Nei giorni scorsi Kraft Heinz ha depositato presso la Securities and Exchange Commission un supplemento al prospetto informativo che apre alla possibilità di una cessione sul mercato delle azioni detenute da Berkshire Hathaway. La partecipazione oggetto della potenziale vendita ammonta a 325,4 milioni di titoli ordinari, pari al 27,5% del capitale sociale, per un valore stimato di circa 7,7 miliardi di dollari. La notizia ha avuto un impatto immediato sulle quotazioni: a Wall Street il titolo Kraft Heinz ha chiuso in calo del 6,88%, scendendo a 22,13 dollari.
Il progressivo disimpegno di Berkshire Hathaway
Il raffreddamento dei rapporti tra Buffett e Kraft Heinz non è un fatto improvviso. Già lo scorso anno l’investitore aveva manifestato apertamente la propria insoddisfazione rispetto al progetto di separazione del gruppo. Nei mesi successivi Berkshire Hathaway ha avviato un percorso di riduzione del proprio coinvolgimento, culminato a maggio con la rinuncia ai seggi nel consiglio di amministrazione.
Ad agosto è arrivato un ulteriore segnale: una svalutazione contabile di 3,76 miliardi di dollari sulla partecipazione, necessaria per riflettere il forte ridimensionamento del valore del titolo. Dalla fusione del 2015, infatti, le azioni Kraft Heinz hanno perso circa il 70%, con un calo del 21% solo nel 2025, a fronte di una crescita del 16% registrata nello stesso periodo dall’indice S&P 500.
Alla base di questa performance negativa vi sono diversi fattori strutturali: l’evoluzione dei gusti dei consumatori, l’aumento dei costi di produzione, la crescita modesta dei marchi storici, una struttura organizzativa complessa e una gestione del capitale ritenuta poco focalizzata sulle opportunità più redditizie.

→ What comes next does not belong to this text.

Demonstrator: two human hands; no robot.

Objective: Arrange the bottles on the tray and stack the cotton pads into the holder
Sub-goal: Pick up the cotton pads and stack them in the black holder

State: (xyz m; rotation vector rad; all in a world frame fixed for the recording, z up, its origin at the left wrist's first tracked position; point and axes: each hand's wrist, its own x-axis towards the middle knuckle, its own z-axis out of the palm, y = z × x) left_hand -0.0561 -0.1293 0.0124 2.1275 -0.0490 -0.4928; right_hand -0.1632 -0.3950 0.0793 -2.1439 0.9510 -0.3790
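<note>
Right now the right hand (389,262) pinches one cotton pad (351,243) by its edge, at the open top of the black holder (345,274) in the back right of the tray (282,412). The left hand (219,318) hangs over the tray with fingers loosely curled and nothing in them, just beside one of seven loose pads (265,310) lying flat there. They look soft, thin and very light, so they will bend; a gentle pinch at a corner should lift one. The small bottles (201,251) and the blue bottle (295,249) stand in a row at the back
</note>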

Un passo falso nella carriera del “saggio di Omaha”
Per Buffett si tratta di uno dei rari investimenti rivelatisi deludenti in una carriera costellata di successi. Va tuttavia ricordato che una parte delle perdite subite è stata compensata nel tempo dai dividendi incassati, che hanno garantito flussi di cassa consistenti alla holding.
Nel frattempo, anche sul fronte manageriale Kraft Heinz ha avviato un cambio di passo: all’inizio di gennaio il gruppo ha nominato Steve Cahillane come nuovo amministratore delegato, segnando una discontinuità nella governance.

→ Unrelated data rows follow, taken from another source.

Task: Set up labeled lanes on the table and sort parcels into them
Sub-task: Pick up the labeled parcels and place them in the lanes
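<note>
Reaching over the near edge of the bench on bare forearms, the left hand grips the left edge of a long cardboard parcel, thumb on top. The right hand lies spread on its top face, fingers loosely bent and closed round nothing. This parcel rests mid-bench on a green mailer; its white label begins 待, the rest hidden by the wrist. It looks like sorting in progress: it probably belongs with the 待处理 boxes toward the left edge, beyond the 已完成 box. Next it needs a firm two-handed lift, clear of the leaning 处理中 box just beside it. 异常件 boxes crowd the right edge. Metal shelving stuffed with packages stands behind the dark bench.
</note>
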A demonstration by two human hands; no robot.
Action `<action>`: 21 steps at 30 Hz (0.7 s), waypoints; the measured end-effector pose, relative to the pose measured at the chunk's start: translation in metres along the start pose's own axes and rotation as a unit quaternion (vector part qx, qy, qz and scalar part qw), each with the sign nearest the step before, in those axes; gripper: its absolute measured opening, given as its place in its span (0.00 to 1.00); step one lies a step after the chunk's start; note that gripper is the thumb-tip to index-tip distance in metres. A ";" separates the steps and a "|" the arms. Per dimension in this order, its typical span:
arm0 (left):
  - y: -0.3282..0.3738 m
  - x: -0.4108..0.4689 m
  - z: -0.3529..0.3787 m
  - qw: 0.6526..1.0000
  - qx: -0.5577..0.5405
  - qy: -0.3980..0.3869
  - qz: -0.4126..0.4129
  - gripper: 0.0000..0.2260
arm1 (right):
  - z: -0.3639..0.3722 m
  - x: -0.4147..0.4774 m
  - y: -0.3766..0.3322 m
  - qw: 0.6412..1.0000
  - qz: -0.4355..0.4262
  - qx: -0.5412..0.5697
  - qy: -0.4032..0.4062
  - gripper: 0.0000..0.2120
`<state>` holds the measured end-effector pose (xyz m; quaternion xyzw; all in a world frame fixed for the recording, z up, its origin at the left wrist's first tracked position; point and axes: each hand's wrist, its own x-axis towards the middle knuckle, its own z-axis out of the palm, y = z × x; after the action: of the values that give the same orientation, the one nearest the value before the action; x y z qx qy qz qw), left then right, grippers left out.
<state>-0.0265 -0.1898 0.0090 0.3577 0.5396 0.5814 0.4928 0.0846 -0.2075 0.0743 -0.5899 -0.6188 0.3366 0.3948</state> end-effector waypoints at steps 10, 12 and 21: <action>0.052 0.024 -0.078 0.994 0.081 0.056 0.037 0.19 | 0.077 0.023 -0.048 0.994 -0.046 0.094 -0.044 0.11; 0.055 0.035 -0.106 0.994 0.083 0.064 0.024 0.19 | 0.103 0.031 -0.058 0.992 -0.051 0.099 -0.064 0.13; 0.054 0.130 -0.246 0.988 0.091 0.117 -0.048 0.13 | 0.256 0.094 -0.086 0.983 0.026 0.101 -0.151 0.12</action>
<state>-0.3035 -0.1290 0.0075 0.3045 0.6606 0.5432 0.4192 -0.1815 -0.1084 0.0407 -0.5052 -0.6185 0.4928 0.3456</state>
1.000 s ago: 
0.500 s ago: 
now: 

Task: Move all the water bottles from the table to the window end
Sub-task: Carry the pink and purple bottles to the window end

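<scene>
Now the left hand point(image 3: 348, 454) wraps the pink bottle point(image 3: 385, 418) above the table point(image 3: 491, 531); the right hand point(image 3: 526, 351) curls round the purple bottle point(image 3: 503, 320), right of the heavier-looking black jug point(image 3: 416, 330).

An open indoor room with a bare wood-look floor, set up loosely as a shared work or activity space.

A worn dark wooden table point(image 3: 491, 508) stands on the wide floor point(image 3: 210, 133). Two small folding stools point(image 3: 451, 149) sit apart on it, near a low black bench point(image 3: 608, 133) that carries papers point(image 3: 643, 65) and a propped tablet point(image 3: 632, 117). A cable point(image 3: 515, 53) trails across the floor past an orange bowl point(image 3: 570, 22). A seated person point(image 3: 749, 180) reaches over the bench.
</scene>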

La nuova struttura dopo la scissione
Il piano di separazione prevede la nascita di due entità distinte. La prima comprenderà i marchi globali a più elevata crescita, tra cui il ketchup Heinz, altri condimenti e diversi prodotti confezionati, con ricavi annui complessivi pari a 15,4 miliardi di dollari.
La seconda società raccoglierà invece i brand caratterizzati da dinamiche più mature, come Oscar Mayer e Lunchables, che oggi generano vendite per circa 10,4 miliardi di dollari. Il completamento dell’operazione è atteso nella seconda metà dell’anno.
Prospettive di valore dopo la scissione
Nonostante le difficoltà incontrate da Berkshire Hathaway, l’uscita di Buffett non rappresenta necessariamente un segnale negativo per tutti gli investitori. Secondo gli analisti di Motley Fool, la scissione potrebbe infatti far emergere valore finora inespresso. Attualmente le azioni della divisione alimentare confezionata sono scambiate a un multiplo prezzo/utili di circa 9,5 volte, nettamente inferiore rispetto ai livelli medi del settore, che oscillano tra 14 e 17 volte.
Una valutazione che rende Kraft Heinz un’opzione potenzialmente interessante per chi è disposto ad assumersi il rischio tipico delle fasi di transizione aziendale, puntando su un possibile rilancio dopo la riorganizzazione. In altre parole, un investimento da maneggiare con cautela, ma che potrebbe riservare sorprese a chi accetta di intervenire mentre il mercato è ancora in caduta.